Extract all lines from the data beneath that include the word "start".

---- Recorded information

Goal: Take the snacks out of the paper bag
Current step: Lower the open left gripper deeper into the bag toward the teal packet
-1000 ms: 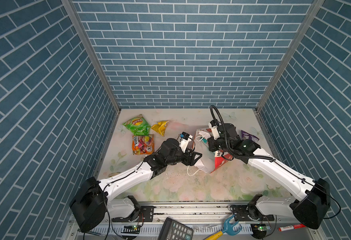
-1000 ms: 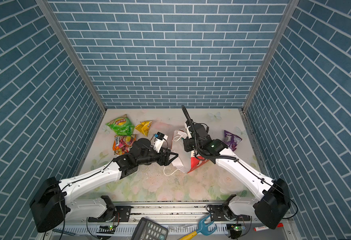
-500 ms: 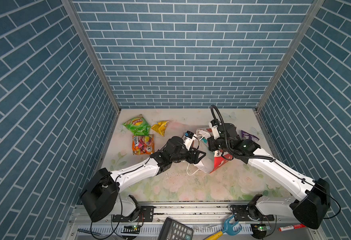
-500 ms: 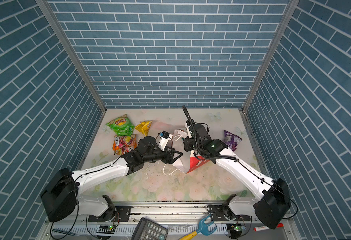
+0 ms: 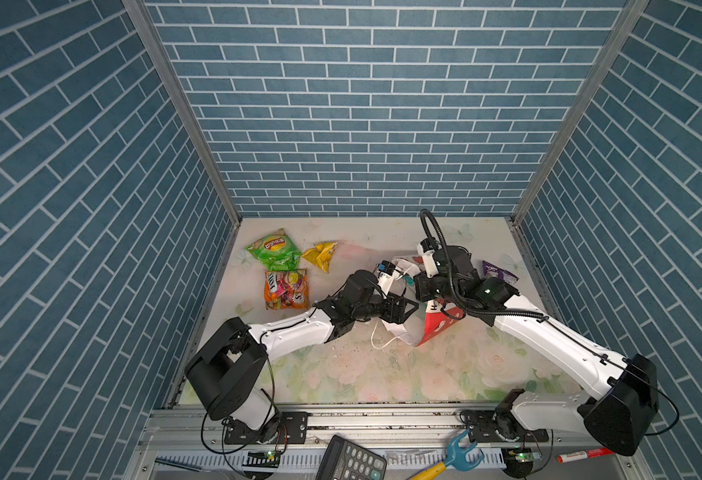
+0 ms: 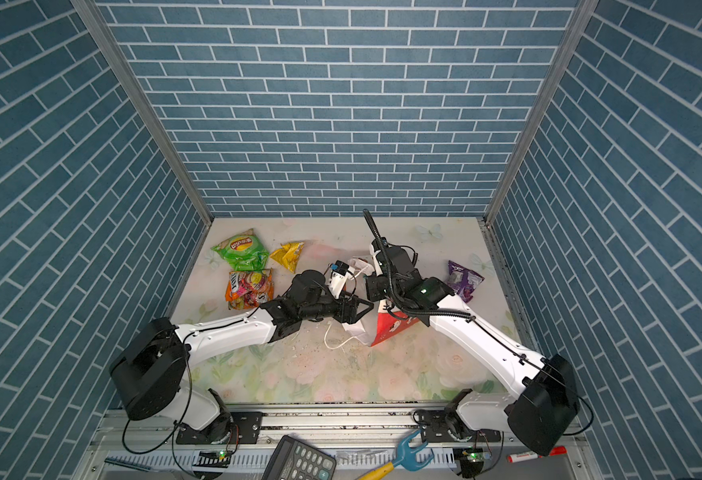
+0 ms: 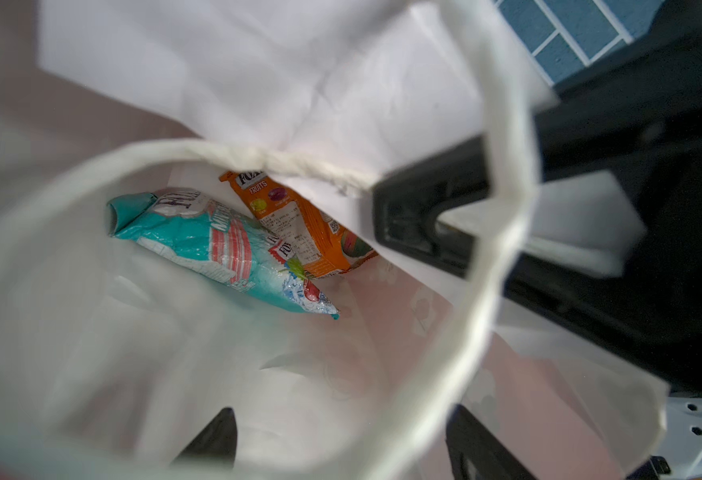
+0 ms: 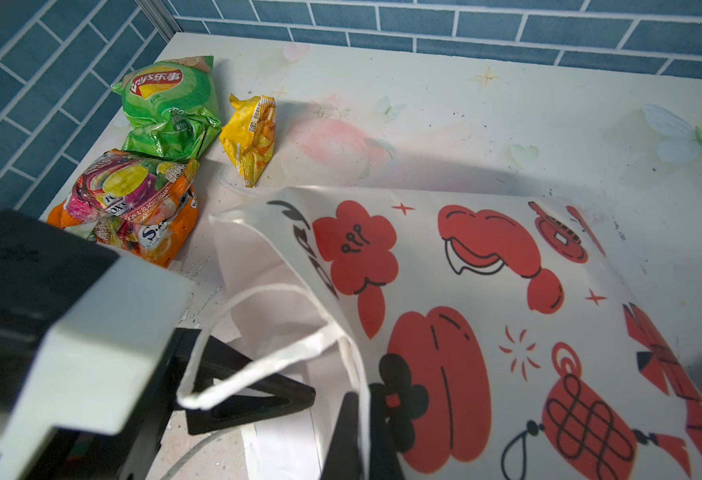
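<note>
The paper bag (image 5: pixel 436 329) (image 6: pixel 386 329) lies on its side mid-table, mouth toward the left arm. My right gripper (image 8: pixel 364 400) (image 5: pixel 418 286) is shut on the bag's upper rim, holding the mouth up. My left gripper (image 7: pixel 341 419) (image 5: pixel 406 308) is open at the mouth, with a white cord handle (image 7: pixel 503 232) draped across its view. Deep inside lie two snacks, a teal-white packet (image 7: pixel 216 245) and an orange packet (image 7: pixel 299 224), both beyond the fingertips. On the table lie a green chips bag (image 5: pixel 274 249), a yellow packet (image 5: pixel 320 255), an orange packet (image 5: pixel 286 289) and a purple packet (image 5: pixel 497 272).
Blue brick walls close the table on three sides. A calculator (image 5: pixel 351 459), a blue-and-yellow tool (image 5: pixel 453 455) and a red marker (image 5: pixel 582 457) lie on the front rail below the table edge. The bag's other cord handle (image 5: pixel 382 343) trails on the table.
My left gripper has moved right, up to the bag's mouth, and its jaws have widened slightly. The right gripper and the bag have stayed where they were.
</note>
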Robot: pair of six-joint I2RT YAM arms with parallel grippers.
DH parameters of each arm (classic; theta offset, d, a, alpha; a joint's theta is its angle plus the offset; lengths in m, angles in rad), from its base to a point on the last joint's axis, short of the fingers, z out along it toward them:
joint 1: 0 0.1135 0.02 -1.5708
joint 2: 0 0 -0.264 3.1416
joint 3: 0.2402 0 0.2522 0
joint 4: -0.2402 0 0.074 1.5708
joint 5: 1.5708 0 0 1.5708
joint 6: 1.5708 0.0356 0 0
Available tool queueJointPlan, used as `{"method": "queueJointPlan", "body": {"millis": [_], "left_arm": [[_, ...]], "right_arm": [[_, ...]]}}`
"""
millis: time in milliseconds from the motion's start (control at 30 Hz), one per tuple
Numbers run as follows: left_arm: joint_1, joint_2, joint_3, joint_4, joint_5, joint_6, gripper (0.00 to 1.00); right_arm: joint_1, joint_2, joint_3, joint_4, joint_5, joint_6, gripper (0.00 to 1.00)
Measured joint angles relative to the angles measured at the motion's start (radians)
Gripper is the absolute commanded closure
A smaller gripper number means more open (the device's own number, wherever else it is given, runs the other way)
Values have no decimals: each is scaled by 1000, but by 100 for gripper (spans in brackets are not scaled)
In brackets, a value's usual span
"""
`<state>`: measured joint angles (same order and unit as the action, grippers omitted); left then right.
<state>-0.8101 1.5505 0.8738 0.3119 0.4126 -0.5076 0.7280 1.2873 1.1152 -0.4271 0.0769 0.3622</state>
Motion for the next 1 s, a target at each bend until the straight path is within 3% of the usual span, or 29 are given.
{"method": "queueJointPlan", "body": {"millis": [1000], "left_arm": [[4, 124, 79, 6, -37, -80, 21]], "right_arm": [[0, 5, 7, 8, 15, 53, 100]]}}
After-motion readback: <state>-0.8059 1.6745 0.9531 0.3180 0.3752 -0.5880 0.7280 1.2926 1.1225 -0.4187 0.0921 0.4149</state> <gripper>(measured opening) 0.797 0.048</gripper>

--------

Problem solution:
millis: time in milliseconds from the motion's start (control at 30 Hz), one per tuple
Measured joint angles relative to the angles measured at the motion's start (radians)

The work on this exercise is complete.